Set the data down once more, in full and exactly.

### Dataset extract

········

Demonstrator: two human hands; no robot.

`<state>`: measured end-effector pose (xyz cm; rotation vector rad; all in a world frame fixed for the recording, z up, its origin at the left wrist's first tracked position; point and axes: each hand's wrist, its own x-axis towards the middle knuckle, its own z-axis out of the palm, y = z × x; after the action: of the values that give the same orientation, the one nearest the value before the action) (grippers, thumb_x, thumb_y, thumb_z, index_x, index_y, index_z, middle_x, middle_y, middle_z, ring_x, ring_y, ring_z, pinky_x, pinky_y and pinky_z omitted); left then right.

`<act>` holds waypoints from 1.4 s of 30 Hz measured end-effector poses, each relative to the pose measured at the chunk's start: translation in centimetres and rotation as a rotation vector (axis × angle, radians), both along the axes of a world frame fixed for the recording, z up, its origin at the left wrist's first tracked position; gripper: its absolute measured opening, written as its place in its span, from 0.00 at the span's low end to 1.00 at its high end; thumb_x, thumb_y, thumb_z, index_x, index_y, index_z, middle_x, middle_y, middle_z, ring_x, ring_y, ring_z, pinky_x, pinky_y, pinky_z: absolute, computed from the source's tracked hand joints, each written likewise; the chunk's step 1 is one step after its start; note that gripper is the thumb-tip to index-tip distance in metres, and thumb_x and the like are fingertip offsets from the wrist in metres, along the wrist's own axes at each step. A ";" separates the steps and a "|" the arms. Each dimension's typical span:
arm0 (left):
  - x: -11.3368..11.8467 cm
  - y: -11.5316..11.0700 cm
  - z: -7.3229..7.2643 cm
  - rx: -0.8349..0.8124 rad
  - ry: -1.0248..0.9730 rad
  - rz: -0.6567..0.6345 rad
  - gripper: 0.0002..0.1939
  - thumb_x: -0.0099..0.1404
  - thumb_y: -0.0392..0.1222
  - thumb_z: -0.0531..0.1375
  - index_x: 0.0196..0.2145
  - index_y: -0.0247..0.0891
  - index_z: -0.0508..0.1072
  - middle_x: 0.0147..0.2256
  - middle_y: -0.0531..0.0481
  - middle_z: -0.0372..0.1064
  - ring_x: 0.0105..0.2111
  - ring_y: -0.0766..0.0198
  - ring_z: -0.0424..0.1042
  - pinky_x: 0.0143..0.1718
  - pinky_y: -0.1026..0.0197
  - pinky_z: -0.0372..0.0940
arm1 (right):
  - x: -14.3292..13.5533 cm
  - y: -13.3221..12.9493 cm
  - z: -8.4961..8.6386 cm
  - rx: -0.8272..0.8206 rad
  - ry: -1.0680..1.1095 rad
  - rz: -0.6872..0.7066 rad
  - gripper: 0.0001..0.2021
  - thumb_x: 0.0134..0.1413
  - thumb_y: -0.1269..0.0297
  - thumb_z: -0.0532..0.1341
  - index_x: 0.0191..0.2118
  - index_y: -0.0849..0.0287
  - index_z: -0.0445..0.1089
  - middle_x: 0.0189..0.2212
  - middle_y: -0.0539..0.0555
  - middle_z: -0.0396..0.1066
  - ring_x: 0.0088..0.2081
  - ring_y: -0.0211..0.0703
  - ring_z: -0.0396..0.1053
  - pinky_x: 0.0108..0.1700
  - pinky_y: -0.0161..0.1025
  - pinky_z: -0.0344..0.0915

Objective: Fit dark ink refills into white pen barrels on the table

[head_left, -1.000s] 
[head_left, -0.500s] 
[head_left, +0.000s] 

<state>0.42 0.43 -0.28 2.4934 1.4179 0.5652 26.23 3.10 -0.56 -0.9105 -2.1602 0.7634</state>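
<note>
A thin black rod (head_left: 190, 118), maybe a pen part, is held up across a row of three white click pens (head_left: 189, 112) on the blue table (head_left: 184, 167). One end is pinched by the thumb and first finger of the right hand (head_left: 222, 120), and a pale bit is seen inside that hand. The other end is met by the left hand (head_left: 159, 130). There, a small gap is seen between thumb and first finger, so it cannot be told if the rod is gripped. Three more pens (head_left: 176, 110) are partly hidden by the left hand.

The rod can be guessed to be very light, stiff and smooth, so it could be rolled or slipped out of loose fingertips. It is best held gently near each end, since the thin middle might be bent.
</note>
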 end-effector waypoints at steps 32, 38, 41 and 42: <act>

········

### Response below
Demonstrator: two human hands; no robot.

`<state>`: measured end-effector pose (xyz cm; rotation vector rad; all in a world frame fixed for the recording, z up, its origin at the left wrist's first tracked position; point and axes: each hand's wrist, its own x-axis towards the middle knuckle, its own z-axis out of the palm, y = z × x; after the action: of the values that give the same orientation, the one nearest the value before the action) (grippers, thumb_x, thumb_y, thumb_z, index_x, index_y, index_z, middle_x, middle_y, middle_z, ring_x, ring_y, ring_z, pinky_x, pinky_y and pinky_z omitted); left then right.

`<act>` holds waypoints from 1.4 s of 30 Hz measured end-effector poses, each relative to the pose measured at the chunk's start: translation in centimetres and rotation as a rotation vector (axis × angle, radians), both along the axes of a world frame fixed for the recording, z up, its origin at the left wrist's first tracked position; gripper: its absolute measured opening, written as its place in its span, from 0.00 at the span's low end to 1.00 at its high end; thumb_x, thumb_y, thumb_z, index_x, index_y, index_z, middle_x, middle_y, middle_z, ring_x, ring_y, ring_z, pinky_x, pinky_y, pinky_z: absolute, computed from the source's tracked hand joints, each written likewise; the chunk's step 1 is one step after its start; note that gripper is the thumb-tip to index-tip distance in metres, and thumb_x and the like are fingertip offsets from the wrist in metres, along the wrist's own axes at each step. A ";" separates the steps and a "|" the arms. Each dimension's typical span:
arm0 (left):
  - x: -11.3368..11.8467 cm
  - y: -11.5316..11.0700 cm
  - z: -7.3229..7.2643 cm
  - rx: -0.8349..0.8124 rad
  - ry: -1.0248..0.9730 rad
  - rz: -0.6567..0.6345 rad
  - gripper: 0.0002..0.1939
  - thumb_x: -0.0099..0.1404
  - thumb_y: -0.0392..0.1222
  - thumb_z: -0.0531..0.1375
  - index_x: 0.0196..0.2145
  - index_y: -0.0247..0.0891
  - index_z: -0.0508..0.1072
  - middle_x: 0.0147..0.2256
  - middle_y: -0.0531..0.0481
  - middle_z: -0.0372..0.1064
  - ring_x: 0.0105..0.2111
  - ring_y: -0.0766..0.0198
  - ring_z: -0.0424..0.1042
  - pinky_x: 0.0143..0.1718
  - pinky_y: -0.1026..0.0197
  - pinky_z: -0.0372..0.0940
arm1 (right):
  - x: -14.3292..13.5533 cm
  - y: -13.3221..12.9493 cm
  - z: -8.4961..8.6386 cm
  - rx: -0.8272..0.8206 rad
  - ry: -1.0680..1.1095 rad
  - rz: -0.6872..0.7066 rad
  - gripper: 0.0001..0.2021
  - thumb_x: 0.0134..0.1413
  - thumb_y: -0.1269..0.0297
  - thumb_z: -0.0532..0.1341
  - index_x: 0.0191..0.2118
  - index_y: -0.0849..0.0287
  - index_z: -0.0445..0.1089
  - middle_x: 0.0189..0.2212
  - middle_y: -0.0539..0.0555
  - middle_z: -0.0396..0.1066
  - ring_x: 0.0088..0.2081
  - ring_y: -0.0211..0.0703
  - ring_z: -0.0396..0.1053
  - pinky_x: 0.0108..0.1700
  - pinky_y: -0.0161..0.1025
  - pinky_z: -0.0344..0.0915

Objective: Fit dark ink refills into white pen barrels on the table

[head_left, -1.000s] 
[head_left, -0.500s] 
[head_left, +0.000s] 

<state>0.42 0.43 -0.28 2.4934 1.4179 0.5652 26.23 3.10 -0.56 -0.9105 -2.1602 0.7634</state>
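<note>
A thin black rod (head_left: 190, 118), maybe a pen part, is held up across a row of three white click pens (head_left: 189, 112) on the blue table (head_left: 184, 167). One end is pinched by the thumb and first finger of the right hand (head_left: 222, 120), and a pale bit is seen inside that hand. The other end is met by the left hand (head_left: 159, 130). There, a small gap is seen between thumb and first finger, so it cannot be told if the rod is gripped. Three more pens (head_left: 176, 110) are partly hidden by the left hand.

The rod can be guessed to be very light, stiff and smooth, so it could be rolled or slipped out of loose fingertips. It is best held gently near each end, since the thin middle might be bent.
</note>
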 end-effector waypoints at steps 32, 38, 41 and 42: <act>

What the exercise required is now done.